Performance Enhancements
------------------------
- Tweaked `pymc` settings for Bayesian goal models to improve speed.
Bug Fixes
---------
- Fixed bug in **Bayesian Bivariate Goals Model**.
- Fixed bug in **FootballData scraper** where a null value was breaking the index column.
---
v0.5.1 (2022-11-03)
^^^^^^^^^^^^^^^^^^^^
Bug Fixes
---------
- Fixed bug in goal models when printing an instance before fitting it.
- Fixed bug in Bayesian goal models' weighted decay.
- Fixed default value of `xi` in `dixon_coles_weights` to `0.0018`.
---
v0.5.0 (2022-10-11)
^^^^^^^^^^^^^^^^^^^^
New Features
------------
- Added `get_player_season` and `get_player_shots` to **Understat scraper**.
- Added **Bayesian Hierarchical Goal Model**.
- Added **Bayesian Bivariate Poisson Goal Model**.
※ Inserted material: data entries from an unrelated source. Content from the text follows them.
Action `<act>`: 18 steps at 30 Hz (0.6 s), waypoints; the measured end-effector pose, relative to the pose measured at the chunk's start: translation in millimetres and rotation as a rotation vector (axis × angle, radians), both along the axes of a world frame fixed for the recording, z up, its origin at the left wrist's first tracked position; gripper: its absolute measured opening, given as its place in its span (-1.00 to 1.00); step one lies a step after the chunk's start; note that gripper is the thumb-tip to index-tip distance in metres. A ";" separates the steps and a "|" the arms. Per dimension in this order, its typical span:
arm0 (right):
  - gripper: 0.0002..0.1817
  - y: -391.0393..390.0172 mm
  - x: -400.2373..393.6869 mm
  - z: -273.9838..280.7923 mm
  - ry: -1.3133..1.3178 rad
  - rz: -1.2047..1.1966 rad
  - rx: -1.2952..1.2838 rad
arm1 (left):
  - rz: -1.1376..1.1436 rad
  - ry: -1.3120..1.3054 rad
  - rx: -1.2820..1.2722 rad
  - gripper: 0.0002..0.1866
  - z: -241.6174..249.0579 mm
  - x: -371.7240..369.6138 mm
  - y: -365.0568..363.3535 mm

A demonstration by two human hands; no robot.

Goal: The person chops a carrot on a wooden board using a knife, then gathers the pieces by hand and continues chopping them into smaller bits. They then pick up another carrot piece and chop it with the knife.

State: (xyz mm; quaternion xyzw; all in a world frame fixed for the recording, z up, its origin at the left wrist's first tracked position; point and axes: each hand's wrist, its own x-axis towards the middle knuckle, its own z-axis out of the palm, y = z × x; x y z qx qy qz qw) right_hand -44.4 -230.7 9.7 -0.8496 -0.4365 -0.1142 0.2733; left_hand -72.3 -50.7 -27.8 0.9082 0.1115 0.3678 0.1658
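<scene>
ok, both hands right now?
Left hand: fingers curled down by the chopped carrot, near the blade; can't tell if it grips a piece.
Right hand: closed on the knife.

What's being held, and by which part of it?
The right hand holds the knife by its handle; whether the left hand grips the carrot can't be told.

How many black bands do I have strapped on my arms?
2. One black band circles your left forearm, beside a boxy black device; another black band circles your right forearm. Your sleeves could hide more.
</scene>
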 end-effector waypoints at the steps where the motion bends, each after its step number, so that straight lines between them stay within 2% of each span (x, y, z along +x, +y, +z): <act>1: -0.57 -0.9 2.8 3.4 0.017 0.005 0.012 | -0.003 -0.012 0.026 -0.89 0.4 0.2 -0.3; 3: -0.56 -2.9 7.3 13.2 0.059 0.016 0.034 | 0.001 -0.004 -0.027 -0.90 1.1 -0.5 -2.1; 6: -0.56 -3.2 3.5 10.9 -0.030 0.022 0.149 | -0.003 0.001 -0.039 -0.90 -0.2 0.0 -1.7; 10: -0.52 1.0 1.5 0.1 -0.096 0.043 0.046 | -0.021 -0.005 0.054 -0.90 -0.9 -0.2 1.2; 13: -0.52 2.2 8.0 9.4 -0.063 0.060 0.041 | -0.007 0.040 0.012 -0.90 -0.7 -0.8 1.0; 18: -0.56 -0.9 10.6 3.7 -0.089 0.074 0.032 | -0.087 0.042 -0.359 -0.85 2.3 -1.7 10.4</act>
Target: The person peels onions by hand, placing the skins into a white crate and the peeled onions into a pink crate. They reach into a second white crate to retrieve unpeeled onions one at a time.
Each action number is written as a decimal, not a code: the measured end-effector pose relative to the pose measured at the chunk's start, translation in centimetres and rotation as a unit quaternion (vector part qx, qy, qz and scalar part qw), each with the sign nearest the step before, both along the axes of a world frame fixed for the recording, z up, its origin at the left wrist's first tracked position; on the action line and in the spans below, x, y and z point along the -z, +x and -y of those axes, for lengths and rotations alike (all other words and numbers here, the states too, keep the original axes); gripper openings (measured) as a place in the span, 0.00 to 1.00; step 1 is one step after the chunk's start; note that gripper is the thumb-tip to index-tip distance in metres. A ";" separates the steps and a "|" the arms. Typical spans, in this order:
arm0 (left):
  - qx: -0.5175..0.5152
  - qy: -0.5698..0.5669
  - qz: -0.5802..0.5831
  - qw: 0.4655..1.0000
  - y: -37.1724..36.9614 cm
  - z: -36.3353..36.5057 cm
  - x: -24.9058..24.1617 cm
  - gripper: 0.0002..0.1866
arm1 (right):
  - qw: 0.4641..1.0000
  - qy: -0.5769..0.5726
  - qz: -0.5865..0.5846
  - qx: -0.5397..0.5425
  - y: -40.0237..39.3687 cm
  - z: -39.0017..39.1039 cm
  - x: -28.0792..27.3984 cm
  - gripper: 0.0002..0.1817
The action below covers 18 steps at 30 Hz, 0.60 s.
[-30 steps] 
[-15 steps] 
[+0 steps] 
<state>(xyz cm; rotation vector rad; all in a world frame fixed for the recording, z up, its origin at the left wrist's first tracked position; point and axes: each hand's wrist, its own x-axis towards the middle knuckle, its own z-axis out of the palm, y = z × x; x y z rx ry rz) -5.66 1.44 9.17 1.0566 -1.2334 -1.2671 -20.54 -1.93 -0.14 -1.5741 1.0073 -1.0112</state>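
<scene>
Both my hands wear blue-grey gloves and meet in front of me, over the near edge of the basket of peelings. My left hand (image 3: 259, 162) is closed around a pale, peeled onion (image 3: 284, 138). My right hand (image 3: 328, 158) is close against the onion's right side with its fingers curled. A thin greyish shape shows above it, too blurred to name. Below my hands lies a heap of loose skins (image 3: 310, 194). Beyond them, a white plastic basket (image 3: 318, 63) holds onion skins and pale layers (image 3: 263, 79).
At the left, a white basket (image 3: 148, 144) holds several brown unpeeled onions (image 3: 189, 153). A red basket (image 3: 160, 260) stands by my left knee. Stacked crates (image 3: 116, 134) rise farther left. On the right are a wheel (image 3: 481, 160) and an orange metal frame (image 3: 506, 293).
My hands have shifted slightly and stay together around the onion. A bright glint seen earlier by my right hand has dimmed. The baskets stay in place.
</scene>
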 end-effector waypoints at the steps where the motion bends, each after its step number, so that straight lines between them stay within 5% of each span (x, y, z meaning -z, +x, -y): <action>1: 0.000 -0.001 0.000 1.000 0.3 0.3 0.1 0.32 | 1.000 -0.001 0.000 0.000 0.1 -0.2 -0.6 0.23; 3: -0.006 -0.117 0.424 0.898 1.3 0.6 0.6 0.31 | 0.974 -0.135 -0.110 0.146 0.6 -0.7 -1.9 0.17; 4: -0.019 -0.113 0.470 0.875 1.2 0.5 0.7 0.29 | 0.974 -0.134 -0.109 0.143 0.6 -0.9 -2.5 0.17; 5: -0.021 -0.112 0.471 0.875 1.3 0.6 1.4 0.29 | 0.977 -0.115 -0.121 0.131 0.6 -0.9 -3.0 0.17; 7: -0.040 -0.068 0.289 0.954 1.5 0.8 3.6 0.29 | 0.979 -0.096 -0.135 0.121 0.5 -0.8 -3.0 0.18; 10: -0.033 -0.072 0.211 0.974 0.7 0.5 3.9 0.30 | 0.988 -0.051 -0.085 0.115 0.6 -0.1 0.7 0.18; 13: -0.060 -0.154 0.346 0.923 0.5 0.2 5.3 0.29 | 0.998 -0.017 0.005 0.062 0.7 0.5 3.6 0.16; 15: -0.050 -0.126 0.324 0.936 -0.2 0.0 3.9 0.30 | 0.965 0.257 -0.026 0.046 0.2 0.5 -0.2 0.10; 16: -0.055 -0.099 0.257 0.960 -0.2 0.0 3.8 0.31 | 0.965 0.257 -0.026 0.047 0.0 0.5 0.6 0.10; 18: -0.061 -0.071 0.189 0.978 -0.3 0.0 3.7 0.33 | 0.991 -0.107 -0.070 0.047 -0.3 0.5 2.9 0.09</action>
- Added **Bayesian Random Intercept Poisson Goal Model**.
Bug Fixes
---------
- `get_fixtures` in **Understat scraper** now only returns completed fixtures (consistent with FootballData scraper).
- Fixed bug in **FootballData scraper** for older seasons missing the `Time` column.
Package Updates
---------------
- Added **SoFifa scraper**.
- Added compatibility for **Python 3.7**.
---
v0.4.0 (2022-08-08)
^^^^^^^^^^^^^^^^^^^^
General Improvements
--------------------
- General bug fixes.
- Reorganized internal package structure.
- Added unit tests.
- Added documentation and uploaded to **ReadTheDocs**.
New Features
------------
- Added **FPL scraper**.
- Added **FPL optimizer**.
- Added **ESPN scraper**.
- Added **Understat scraper**.
- Added **pre-commit checks** to repository.
- Added both-teams-to-score probability to football goals models.
- Refactored **FootballData scraper** for consistency with other scrapers.
- Refactored **Club Elo scraper** for consistency with other scrapers.
Performance Enhancements
------------------------
- Refactored **Colley ratings** and **Massey ratings** for consistency.
- Updated example notebooks and included them in documentation.